Exercise
For each line of the data below that holds "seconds", copy the line.
*** Collected data Section Begins ***
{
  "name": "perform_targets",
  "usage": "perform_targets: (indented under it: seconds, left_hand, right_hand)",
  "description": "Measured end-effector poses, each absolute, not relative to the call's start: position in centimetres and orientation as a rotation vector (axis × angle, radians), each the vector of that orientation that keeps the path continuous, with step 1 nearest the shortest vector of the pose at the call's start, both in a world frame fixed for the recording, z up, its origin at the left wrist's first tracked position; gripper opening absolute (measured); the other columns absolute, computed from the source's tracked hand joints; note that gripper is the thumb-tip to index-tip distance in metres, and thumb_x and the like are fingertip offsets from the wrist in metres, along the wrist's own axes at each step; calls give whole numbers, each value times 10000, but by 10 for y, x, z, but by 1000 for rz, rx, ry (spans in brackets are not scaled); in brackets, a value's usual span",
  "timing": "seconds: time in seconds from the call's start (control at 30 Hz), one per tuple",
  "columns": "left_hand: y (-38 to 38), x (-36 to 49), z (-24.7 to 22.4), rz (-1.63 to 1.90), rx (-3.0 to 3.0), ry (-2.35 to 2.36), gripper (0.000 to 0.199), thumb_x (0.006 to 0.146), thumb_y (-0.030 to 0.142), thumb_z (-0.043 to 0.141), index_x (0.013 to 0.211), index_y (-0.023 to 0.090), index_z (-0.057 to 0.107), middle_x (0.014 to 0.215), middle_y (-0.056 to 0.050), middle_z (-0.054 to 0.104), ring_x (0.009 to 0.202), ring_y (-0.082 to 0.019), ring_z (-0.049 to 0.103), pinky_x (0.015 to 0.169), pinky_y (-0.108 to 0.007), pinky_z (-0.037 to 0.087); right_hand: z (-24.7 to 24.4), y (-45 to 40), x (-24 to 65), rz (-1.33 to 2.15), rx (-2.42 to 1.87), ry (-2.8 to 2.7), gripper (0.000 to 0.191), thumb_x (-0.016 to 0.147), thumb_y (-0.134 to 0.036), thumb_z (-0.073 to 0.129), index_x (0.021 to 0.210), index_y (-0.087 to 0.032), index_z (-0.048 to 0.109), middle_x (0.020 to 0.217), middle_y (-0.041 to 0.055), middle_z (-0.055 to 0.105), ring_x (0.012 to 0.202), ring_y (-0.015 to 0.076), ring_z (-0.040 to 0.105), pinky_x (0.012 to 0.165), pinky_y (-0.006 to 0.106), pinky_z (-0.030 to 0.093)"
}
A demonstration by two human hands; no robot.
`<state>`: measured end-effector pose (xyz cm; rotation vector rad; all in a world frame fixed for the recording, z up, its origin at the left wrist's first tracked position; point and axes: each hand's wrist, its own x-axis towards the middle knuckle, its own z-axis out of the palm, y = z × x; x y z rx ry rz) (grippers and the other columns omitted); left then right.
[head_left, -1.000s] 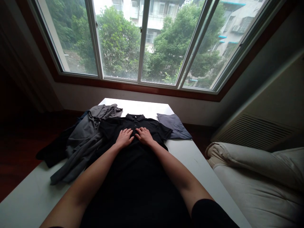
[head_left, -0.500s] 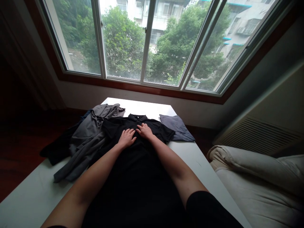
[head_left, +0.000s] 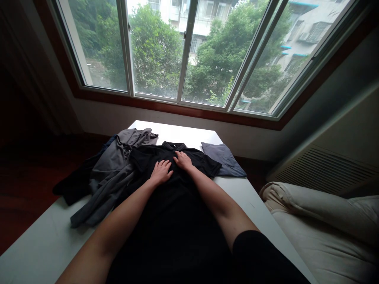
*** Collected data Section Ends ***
Task output
  "usage": "perform_targets: (indented under it: seconds, left_hand, right_hand)",
  "timing": "seconds: time in seconds from the call's start (control at 30 Hz), one per tuple",

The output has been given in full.